(What to do) Return the data below in full and exactly, except that the pictures are dropped.

(Record set)
:::

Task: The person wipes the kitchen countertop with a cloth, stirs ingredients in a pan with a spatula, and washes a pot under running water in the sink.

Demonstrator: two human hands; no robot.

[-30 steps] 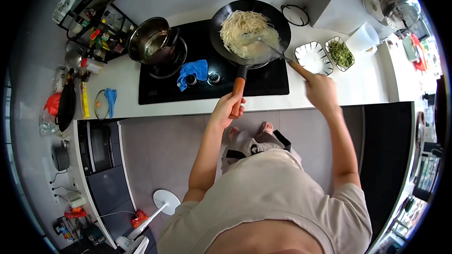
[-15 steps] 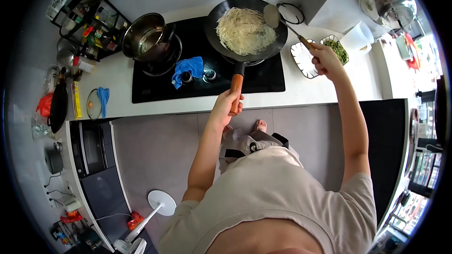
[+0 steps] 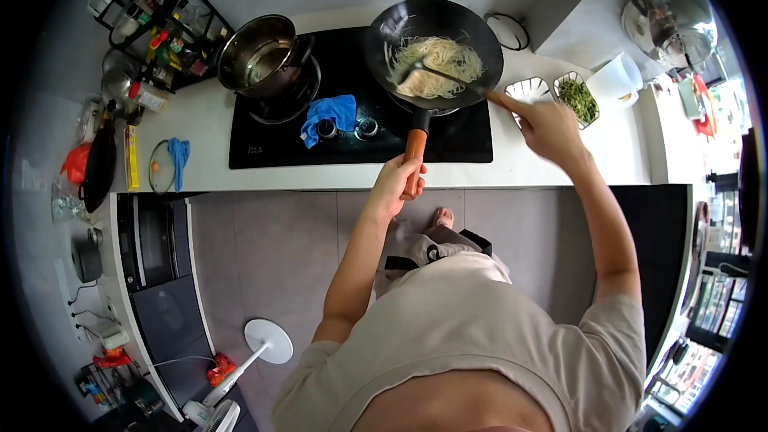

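Note:
A dark wok [image 3: 472, 26] sits on the right burner with a heap of thin pale noodles [image 3: 446, 58] in it. My left hand [image 3: 396, 184] is closed around the wok's orange-brown wooden handle [image 3: 415, 148]. From the right, my right hand [image 3: 552, 130] grips the wooden handle of a metal ladle [image 3: 450, 78]. The ladle's rounded head is down among the noodles on their left side, partly covered. Just behind my right hand stand a white scalloped dish [image 3: 528, 90] and a similar dish of chopped greens [image 3: 577, 99].
An open steel pot [image 3: 258, 56] stands on the left burner of the black cooktop [image 3: 264, 148]. A blue cloth [image 3: 332, 114] lies by the knobs. A spice rack [image 3: 180, 40] is at left. A white pitcher [image 3: 614, 80] stands at right. A fan [image 3: 268, 341] is on the floor.
The ladle has come down from above the wok's right rim into the noodles, with my right hand lower and slightly left. The noodle heap looks looser and more spread.

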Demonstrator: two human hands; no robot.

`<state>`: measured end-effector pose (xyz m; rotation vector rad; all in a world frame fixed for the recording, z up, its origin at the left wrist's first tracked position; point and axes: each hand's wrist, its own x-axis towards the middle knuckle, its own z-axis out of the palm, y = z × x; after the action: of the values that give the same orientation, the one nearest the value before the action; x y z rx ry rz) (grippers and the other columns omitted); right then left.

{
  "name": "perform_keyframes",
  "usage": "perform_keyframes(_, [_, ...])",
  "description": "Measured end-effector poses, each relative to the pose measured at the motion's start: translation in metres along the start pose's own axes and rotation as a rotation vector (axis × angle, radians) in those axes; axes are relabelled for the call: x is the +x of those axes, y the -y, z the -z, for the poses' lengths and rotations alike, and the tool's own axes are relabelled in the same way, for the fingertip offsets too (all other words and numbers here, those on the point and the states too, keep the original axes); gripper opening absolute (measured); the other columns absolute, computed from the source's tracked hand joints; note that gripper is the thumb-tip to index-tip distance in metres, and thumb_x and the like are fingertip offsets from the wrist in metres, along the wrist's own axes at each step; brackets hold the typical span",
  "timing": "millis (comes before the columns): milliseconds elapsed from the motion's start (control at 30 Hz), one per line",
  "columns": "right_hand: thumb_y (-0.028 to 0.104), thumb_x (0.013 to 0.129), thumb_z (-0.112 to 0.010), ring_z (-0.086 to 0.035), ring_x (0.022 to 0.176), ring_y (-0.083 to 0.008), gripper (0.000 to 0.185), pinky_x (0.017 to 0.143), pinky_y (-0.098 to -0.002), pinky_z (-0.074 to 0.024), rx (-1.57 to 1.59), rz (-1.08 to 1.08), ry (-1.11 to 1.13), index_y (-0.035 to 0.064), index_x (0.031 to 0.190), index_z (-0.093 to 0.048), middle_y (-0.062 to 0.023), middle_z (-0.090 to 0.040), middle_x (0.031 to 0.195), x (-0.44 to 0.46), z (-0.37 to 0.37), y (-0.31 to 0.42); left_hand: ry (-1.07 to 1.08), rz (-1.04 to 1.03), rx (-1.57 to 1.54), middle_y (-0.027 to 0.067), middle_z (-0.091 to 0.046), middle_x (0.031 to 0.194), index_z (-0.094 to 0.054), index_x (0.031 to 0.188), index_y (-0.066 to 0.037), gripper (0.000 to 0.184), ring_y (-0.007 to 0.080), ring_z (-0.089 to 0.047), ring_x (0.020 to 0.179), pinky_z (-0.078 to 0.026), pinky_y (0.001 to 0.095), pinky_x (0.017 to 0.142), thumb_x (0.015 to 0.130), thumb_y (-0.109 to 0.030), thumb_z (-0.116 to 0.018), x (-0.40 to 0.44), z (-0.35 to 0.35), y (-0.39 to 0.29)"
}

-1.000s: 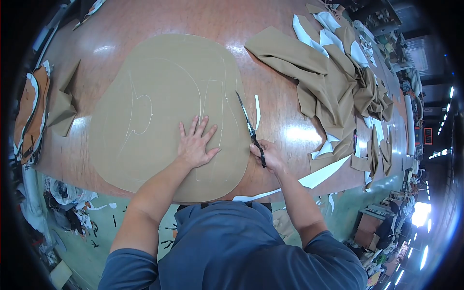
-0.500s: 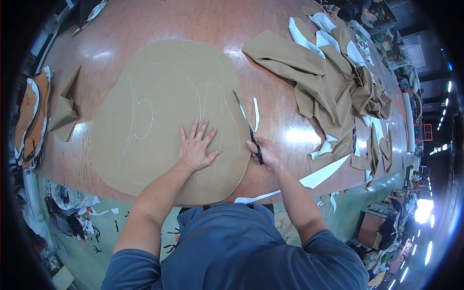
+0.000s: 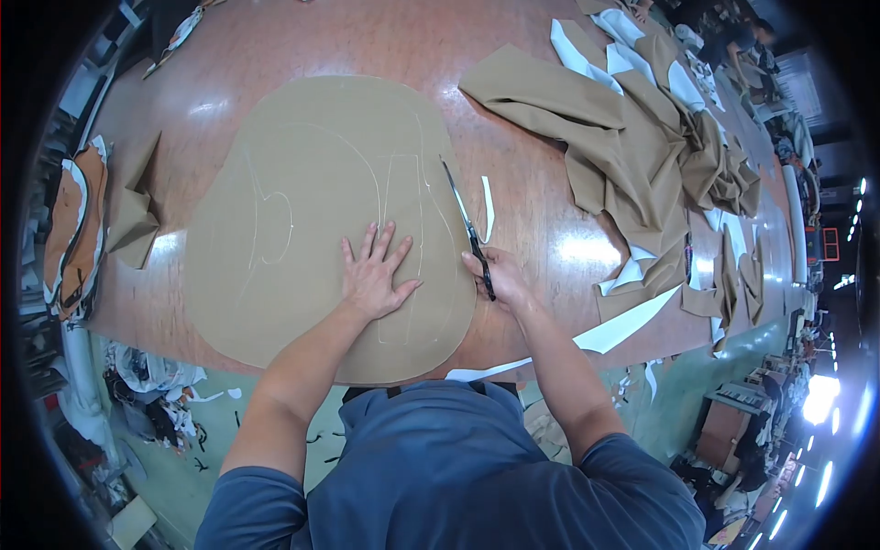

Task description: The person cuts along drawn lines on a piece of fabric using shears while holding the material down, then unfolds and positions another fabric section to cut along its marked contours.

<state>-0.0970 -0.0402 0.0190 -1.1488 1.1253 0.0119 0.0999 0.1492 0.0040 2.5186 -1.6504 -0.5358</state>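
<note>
A large rounded piece of tan material point(image 3: 312, 192) with chalk-like lines drawn on it lies flat on the wooden table point(image 3: 367, 37). My left hand point(image 3: 374, 275) presses on it, palm down, fingers spread, below the middle. At the right edge of the piece, my right hand point(image 3: 500, 278) is closed on the handles of black-handled scissors point(image 3: 467, 218), whose blades point away from me along that edge. Just right of the blades lies a thin white strip point(image 3: 488, 206).
A crumpled heap of tan material point(image 3: 632, 137) with white undersides covers the table's right side. Folded tan scrap point(image 3: 137, 215) and orange-brown pieces point(image 3: 78, 229) lie at the left. A long white strip point(image 3: 632, 321) is near the front edge. A person point(image 3: 738, 41) is at the far right.
The scissors and my right hand have moved slightly farther along the edge of the piece, away from me. My left hand stays in place. The view has shifted a little, and a person shows at the upper right.
</note>
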Motion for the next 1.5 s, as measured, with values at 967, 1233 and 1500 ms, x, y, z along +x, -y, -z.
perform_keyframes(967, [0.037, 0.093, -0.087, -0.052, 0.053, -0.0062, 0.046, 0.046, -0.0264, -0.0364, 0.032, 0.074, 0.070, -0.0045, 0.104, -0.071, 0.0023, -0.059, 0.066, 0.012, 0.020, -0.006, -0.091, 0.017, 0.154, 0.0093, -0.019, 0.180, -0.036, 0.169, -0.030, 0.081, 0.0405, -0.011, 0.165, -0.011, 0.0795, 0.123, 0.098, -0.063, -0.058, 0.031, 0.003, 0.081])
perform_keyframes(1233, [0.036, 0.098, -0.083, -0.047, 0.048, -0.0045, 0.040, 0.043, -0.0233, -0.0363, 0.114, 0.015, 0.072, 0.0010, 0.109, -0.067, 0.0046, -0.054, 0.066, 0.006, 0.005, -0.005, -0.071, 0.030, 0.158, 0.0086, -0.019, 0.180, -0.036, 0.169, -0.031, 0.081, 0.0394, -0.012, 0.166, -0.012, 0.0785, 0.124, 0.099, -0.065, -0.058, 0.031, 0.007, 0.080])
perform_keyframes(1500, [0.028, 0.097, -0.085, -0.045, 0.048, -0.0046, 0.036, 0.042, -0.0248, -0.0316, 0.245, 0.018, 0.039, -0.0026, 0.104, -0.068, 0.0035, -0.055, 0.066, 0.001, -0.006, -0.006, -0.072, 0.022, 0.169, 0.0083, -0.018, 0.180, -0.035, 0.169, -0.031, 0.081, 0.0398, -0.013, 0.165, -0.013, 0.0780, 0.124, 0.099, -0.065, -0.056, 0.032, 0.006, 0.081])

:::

(Answer)
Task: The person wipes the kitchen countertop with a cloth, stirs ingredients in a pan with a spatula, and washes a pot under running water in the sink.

Demonstrator: two human hands; no robot.

[-30 steps] 
[-15 steps] 
[+0 steps] 

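Note:
A dark wok [image 3: 472, 26] sits on the right burner with a heap of thin pale noodles [image 3: 446, 58] in it. My left hand [image 3: 396, 184] is closed around the wok's orange-brown wooden handle [image 3: 415, 148]. From the right, my right hand [image 3: 552, 130] grips the wooden handle of a metal ladle [image 3: 450, 78]. The ladle's rounded head is down among the noodles on their left side, partly covered. Just behind my right hand stand a white scalloped dish [image 3: 528, 90] and a similar dish of chopped greens [image 3: 577, 99].
An open steel pot [image 3: 258, 56] stands on the left burner of the black cooktop [image 3: 264, 148]. A blue cloth [image 3: 332, 114] lies by the knobs. A spice rack [image 3: 180, 40] is at left. A white pitcher [image 3: 614, 80] stands at right. A fan [image 3: 268, 341] is on the floor.
The ladle has come down from above the wok's right rim into the noodles, with my right hand lower and slightly left. The noodle heap looks looser and more spread.
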
Demonstrator: two human hands; no robot.

`<state>`: measured end-effector pose (xyz m; rotation vector rad; all in a world frame fixed for the recording, z up, its origin at the left wrist's first tracked position; point and axes: each hand's wrist, its own x-axis towards the middle knuckle, its own z-axis out of the palm, y = z × x; after the action: of the values that give the same orientation, the one nearest the value before the action; x y z rx ry rz) (grippers and the other columns omitted); right then left.

{
  "name": "perform_keyframes",
  "usage": "perform_keyframes(_, [_, ...])",
  "description": "Measured end-effector poses, each relative to the pose measured at the motion's start: translation in metres along the start pose's own axes and rotation as a rotation vector (axis × angle, radians) in those axes; axes are relabelled for the call: x is the +x of those axes, y the -y, z the -z, for the poses' lengths and rotations alike, and the tool's own axes are relabelled in the same way, for the fingertip offsets too (all other words and numbers here, those on the point and the states too, keep the original axes); gripper opening absolute (measured); the other columns absolute, computed from the source's tracked hand joints; note that gripper is the thumb-tip to index-tip distance in metres, and thumb_x and the like are fingertip offsets from the wrist in metres, along the wrist's own axes at each step; brackets hold the typical span",
  "timing": "millis (comes before the columns): milliseconds elapsed from the motion's start (control at 30 Hz), one per line",
  "columns": "right_hand: thumb_y (-0.028 to 0.104), thumb_x (0.013 to 0.129), thumb_z (-0.112 to 0.010), ring_z (-0.086 to 0.035), ring_x (0.022 to 0.176), ring_y (-0.083 to 0.008), gripper (0.000 to 0.185), pinky_x (0.017 to 0.143), pinky_y (-0.098 to -0.002), pinky_z (-0.074 to 0.024), rx (-1.57 to 1.59), rz (-1.08 to 1.08), ry (-1.11 to 1.13), index_y (-0.035 to 0.064), index_x (0.031 to 0.190), index_z (-0.093 to 0.048), middle_y (-0.062 to 0.023), middle_z (-0.090 to 0.040), middle_x (0.031 to 0.195), x (-0.44 to 0.46), z (-0.37 to 0.37), y (-0.31 to 0.42); left_hand: ry (-1.07 to 1.08), rz (-1.04 to 1.03), rx (-1.57 to 1.54), middle_y (-0.027 to 0.067), middle_z (-0.091 to 0.046), middle_x (0.031 to 0.194), index_z (-0.094 to 0.054), index_x (0.031 to 0.188), index_y (-0.066 to 0.037), gripper (0.000 to 0.184), ring_y (-0.007 to 0.080), ring_z (-0.089 to 0.047), ring_x (0.020 to 0.179), pinky_z (-0.078 to 0.026), pinky_y (0.001 to 0.095), pinky_x (0.017 to 0.142), thumb_x (0.015 to 0.130), thumb_y (-0.109 to 0.030), thumb_z (-0.116 to 0.018), x (-0.40 to 0.44), z (-0.35 to 0.35), y (-0.39 to 0.29)"
}

-1.000s: 
-0.500s: 
+0.000s: 

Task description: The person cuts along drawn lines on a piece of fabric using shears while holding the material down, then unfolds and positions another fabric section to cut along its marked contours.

<state>-0.0970 -0.0402 0.0190 -1.1488 1.1253 0.0119 0.0999 0.1492 0.0040 2.5186 -1.6504 -0.5358</state>
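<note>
A large rounded piece of tan material point(image 3: 312, 192) with chalk-like lines drawn on it lies flat on the wooden table point(image 3: 367, 37). My left hand point(image 3: 374, 275) presses on it, palm down, fingers spread, below the middle. At the right edge of the piece, my right hand point(image 3: 500, 278) is closed on the handles of black-handled scissors point(image 3: 467, 218), whose blades point away from me along that edge. Just right of the blades lies a thin white strip point(image 3: 488, 206).
A crumpled heap of tan material point(image 3: 632, 137) with white undersides covers the table's right side. Folded tan scrap point(image 3: 137, 215) and orange-brown pieces point(image 3: 78, 229) lie at the left. A long white strip point(image 3: 632, 321) is near the front edge. A person point(image 3: 738, 41) is at the far right.
The scissors and my right hand have moved slightly farther along the edge of the piece, away from me. My left hand stays in place. The view has shifted a little, and a person shows at the upper right.
</note>
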Motion for the next 1.5 s, as measured, with values at 967, 1233 and 1500 ms, x, y, z along +x, -y, -z.
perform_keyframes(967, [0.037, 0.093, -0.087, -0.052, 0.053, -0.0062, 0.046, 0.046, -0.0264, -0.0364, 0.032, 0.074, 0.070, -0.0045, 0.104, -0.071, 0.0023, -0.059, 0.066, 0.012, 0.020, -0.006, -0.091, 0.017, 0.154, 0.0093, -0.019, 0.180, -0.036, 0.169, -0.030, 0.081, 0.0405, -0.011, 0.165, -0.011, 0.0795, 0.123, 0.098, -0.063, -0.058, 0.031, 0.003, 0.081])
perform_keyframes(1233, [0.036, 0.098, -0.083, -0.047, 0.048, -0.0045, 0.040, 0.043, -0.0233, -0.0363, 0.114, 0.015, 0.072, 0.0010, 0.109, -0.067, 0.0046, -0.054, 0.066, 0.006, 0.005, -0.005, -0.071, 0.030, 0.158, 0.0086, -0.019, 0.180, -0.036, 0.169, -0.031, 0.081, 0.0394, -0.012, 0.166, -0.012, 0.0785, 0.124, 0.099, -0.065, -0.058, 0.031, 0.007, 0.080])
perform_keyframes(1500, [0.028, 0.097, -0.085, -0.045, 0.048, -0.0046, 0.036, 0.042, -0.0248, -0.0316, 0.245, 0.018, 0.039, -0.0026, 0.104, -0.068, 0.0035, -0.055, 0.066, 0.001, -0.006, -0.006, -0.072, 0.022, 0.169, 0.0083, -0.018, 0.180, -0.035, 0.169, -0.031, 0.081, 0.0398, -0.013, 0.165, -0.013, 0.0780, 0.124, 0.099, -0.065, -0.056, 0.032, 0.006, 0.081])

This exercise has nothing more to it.